THEY were the envy of the whole school when they were twelve, but for these people life was all downhill from that point:
The kid who went on Knightmare
Everyone wanted to be a contestant on Knightmare, even if it was basically just blind man’s buff with crap special effects. Sadly, the celebrity status that came with it faded rapidly: at uni the other students thought it was vaguely cool in a retro way, at the office it was met with bafflement, and at an over-thirties speed dating event people laughed out loud before hastily ticking the ‘No’ box.
The kid who was the first to get pubes
All hail the special one who took the first step into the thrilling world of adulthood. An awed hush would descend as they strode through the park, a huddle of pre-pubescent acolytes at their heels. Unfortunately, before long everyone else caught up and never again would a couple of pubic hairs be able to command that level of respect. Attempting to repeat the trick in middle-age by showing off their first grey pubes simply got them a lifetime ban from the gym.

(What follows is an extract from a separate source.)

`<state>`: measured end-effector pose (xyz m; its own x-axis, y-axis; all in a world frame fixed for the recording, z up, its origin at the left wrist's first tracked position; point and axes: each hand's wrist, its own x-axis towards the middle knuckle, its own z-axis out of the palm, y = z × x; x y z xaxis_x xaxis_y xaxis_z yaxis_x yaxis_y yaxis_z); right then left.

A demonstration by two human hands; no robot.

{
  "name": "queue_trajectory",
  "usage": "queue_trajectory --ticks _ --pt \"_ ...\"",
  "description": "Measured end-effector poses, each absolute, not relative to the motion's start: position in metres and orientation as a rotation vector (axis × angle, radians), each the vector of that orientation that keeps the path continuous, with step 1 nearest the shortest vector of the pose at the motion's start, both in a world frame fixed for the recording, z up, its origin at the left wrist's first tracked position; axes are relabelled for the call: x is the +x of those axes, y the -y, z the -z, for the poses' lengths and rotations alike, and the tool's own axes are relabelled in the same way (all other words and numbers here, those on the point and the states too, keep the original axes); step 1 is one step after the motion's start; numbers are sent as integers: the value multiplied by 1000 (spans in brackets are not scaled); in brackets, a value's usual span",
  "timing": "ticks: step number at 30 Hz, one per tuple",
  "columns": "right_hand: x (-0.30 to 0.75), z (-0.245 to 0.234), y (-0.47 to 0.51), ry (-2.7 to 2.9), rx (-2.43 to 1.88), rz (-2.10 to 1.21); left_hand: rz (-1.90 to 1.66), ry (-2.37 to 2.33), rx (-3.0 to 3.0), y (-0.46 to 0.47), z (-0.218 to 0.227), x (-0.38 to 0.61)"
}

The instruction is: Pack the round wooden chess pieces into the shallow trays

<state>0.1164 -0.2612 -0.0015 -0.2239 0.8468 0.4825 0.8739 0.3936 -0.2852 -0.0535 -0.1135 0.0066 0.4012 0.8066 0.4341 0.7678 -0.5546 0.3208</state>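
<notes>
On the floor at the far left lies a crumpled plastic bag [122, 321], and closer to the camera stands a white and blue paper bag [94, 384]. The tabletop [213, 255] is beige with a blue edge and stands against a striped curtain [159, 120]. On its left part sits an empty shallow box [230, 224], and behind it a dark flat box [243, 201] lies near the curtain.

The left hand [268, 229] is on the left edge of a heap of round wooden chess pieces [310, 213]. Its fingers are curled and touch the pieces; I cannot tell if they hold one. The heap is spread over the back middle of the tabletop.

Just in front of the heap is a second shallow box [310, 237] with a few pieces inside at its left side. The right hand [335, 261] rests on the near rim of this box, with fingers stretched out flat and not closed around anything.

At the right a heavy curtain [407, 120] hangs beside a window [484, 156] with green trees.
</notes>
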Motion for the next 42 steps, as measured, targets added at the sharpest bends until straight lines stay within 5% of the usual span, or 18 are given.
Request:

The kid who knew all the words to The Fresh Prince of Bel-Air theme
Nothing was more impressive in 1991 than a kid who knew the lyrics to the whole of the Fresh Prince theme off by heart. Fellow 11-year-old’s would cheer and beg them to do it again, making them feel like a god in the process. They’re still word perfect, but it seems less of an achievement now their contemporaries are doing things like getting PhDs and becoming partners in law firms.
The kid who had a SNES and a Mega Drive
Most children were either team Nintendo or team Sega, but that was because their parents couldn’t afford to buy two consoles, so those lucky or spoilt enough to have both had no shortage of kids pretending to like them. However, their ability to perform a seventeen-hit combo in Street Fighter II didn’t help them get a decent job, and they now live in their parents’ box room, spending their evenings getting slaughtered online by teenagers in South Korea.

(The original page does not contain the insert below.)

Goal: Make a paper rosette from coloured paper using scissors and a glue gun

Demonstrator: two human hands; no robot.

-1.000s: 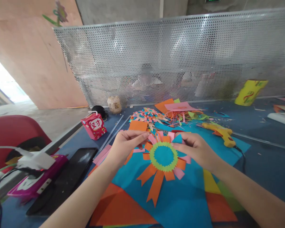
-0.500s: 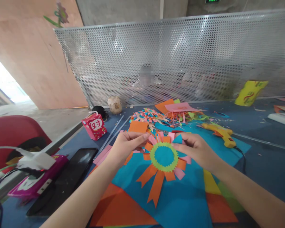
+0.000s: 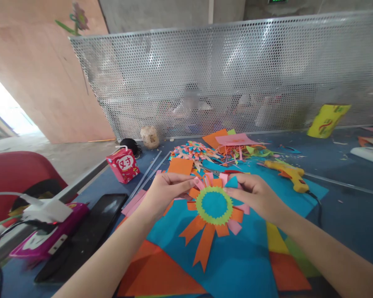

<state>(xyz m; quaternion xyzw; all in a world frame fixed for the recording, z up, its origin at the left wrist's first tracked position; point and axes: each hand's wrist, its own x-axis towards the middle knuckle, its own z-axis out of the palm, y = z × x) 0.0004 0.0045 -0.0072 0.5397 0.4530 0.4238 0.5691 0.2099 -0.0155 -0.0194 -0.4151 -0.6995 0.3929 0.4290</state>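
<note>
- Both hands pinch the far rim of a paper rosette: the left hand closes thumb and fingertips on a pink petal at its upper left, and the right hand closes narrowly on the upper right edge, beside a blue petal.
- The rosette lies nearly flat on a blue sheet in the middle of the table, between the two hands and just in front of the person.
- Its long axis runs from the looped pink and orange petals at the far edge to a long orange tail, which points toward the person and slightly to the left and ends in a forked notch.
- A second, shorter orange tail angles out further left.
- Its face is a blue disc inside a green ring with a toothed edge, with orange and pink strips fanning out behind.
- A yellow glue gun lies beyond the right hand, well apart.
- A red drink carton stands to the far left, and a black phone lies near the left forearm.
</note>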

The kid who had 100% attendance
Receiving an award for achieving one hundred percent attendance gave some children entirely the wrong message about which behaviours are valued in the real world. This kid has turned into an adult office drone, never to be promoted because all they do is turn up, achieve the bare minimum, bitch about how bored they are, and don’t realise that their colleagues hate them.